Yea, but we want to tackle it with intelligence tacked on the end. The aim of the field is to have computers learn effective strategies for optimizing some objective that generalize to novel but related situations. So yea, computers can already do things people describe as intelligent via unintelligent ways, such as Deep Blue playing chess via brute-force look-ahead, but we want computers which do things in ways that are hard to distinguish from human intelligence, such as AlphaGo playing Go where the board states are nearly innumerable and often novel and the state of the board is hard to read.
No, Hinton did, in that quote. It's why I quoted it. Hinton's words, once again:
That quote is absolutely correct. There is essentially nothing to debate about it apart from trivial corner cases, like if one were to always have observed the continuation of every sequence encountered. You can't auto-complete to an increasingly large amount of queries without understanding, because at some point you have to generalize.
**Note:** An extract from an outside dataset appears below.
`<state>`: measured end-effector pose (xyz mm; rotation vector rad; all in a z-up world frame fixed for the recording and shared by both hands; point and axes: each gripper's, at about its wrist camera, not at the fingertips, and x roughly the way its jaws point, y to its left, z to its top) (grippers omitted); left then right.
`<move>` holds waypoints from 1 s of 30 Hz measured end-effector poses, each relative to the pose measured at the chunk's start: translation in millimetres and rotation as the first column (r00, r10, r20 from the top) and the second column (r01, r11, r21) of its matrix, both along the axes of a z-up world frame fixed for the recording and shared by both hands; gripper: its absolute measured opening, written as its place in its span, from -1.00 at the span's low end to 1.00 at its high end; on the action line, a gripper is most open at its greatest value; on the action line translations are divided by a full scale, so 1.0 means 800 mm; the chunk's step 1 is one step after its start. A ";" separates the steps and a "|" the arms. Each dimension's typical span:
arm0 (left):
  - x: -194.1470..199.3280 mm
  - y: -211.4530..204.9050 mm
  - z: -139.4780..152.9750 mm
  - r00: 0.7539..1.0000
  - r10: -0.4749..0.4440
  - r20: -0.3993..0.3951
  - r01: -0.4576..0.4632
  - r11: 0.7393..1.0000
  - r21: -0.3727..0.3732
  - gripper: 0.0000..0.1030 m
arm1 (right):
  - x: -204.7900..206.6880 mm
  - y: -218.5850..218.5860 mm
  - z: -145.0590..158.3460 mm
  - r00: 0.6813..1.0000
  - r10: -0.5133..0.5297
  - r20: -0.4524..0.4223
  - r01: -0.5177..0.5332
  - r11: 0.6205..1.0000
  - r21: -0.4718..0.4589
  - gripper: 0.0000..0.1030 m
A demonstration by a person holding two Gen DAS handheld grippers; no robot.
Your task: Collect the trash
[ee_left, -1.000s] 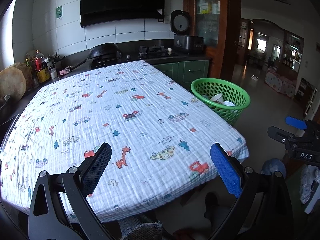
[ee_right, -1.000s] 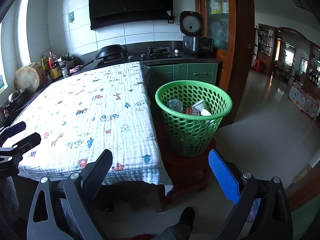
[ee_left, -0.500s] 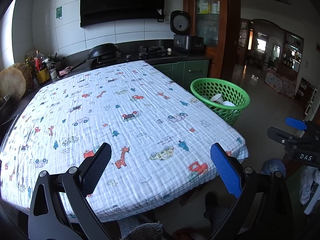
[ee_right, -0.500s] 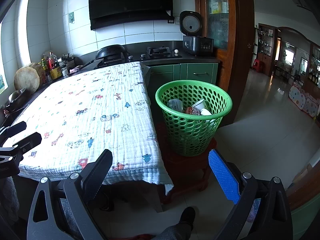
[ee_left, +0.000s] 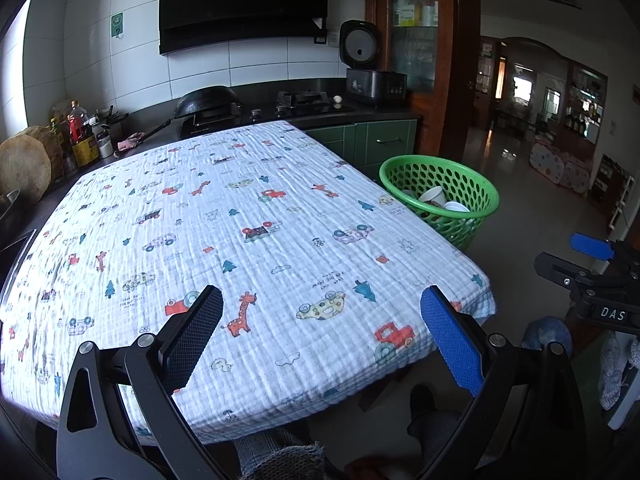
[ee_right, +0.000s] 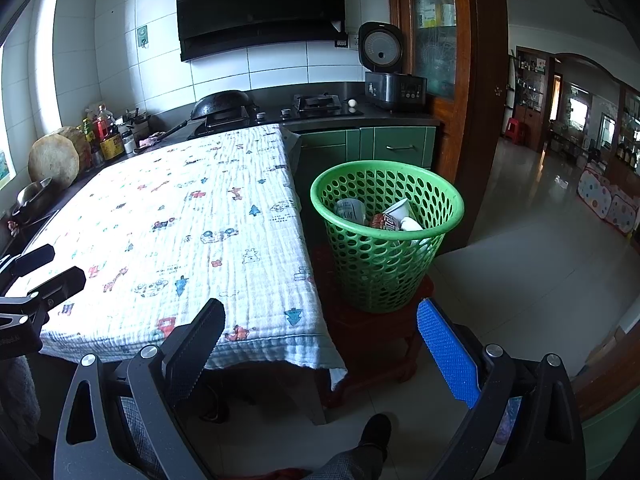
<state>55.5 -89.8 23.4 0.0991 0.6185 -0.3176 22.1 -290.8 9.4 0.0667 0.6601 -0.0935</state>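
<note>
A green perforated basket [ee_right: 400,272] stands on a low red stool [ee_right: 372,332] right of the table; it also shows in the left wrist view [ee_left: 472,184]. Inside it lie paper cups [ee_right: 398,210] and a wrapper [ee_right: 382,222]. The table carries a white cloth with cartoon prints [ee_left: 240,220], and I see no trash on it. My left gripper [ee_left: 320,320] is open and empty over the table's near edge. My right gripper [ee_right: 320,332] is open and empty, held near the table's corner, well short of the basket.
A dark counter [ee_left: 280,116] with a wok [ee_left: 206,100], stove and rice cooker [ee_left: 360,64] runs behind the table. Bottles [ee_left: 80,136] and a round board stand at the left. Tiled floor [ee_right: 520,264] opens to the right. A person's foot [ee_right: 374,432] is below.
</note>
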 end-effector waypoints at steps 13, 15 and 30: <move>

Whether you want to call it understanding is philosophical, but the bottom line is that you would have to have organized concepts, and drawn connections between them, in a manner that mimics what we consider understanding when it occurs inside an animal. The ability to auto-complete comes either from memorization or generalization, and when the preceding text sets up a complex question unseen in the training data, it requires the ability to perform complex reasoning to answer it.

I think it's disingenuous to imply that the brain is understood well enough to explain consciousness this way. This is a plausible approximation, but you can't assert this as truth.
Well it's that, or thought is a quantum process, or there is a spirit.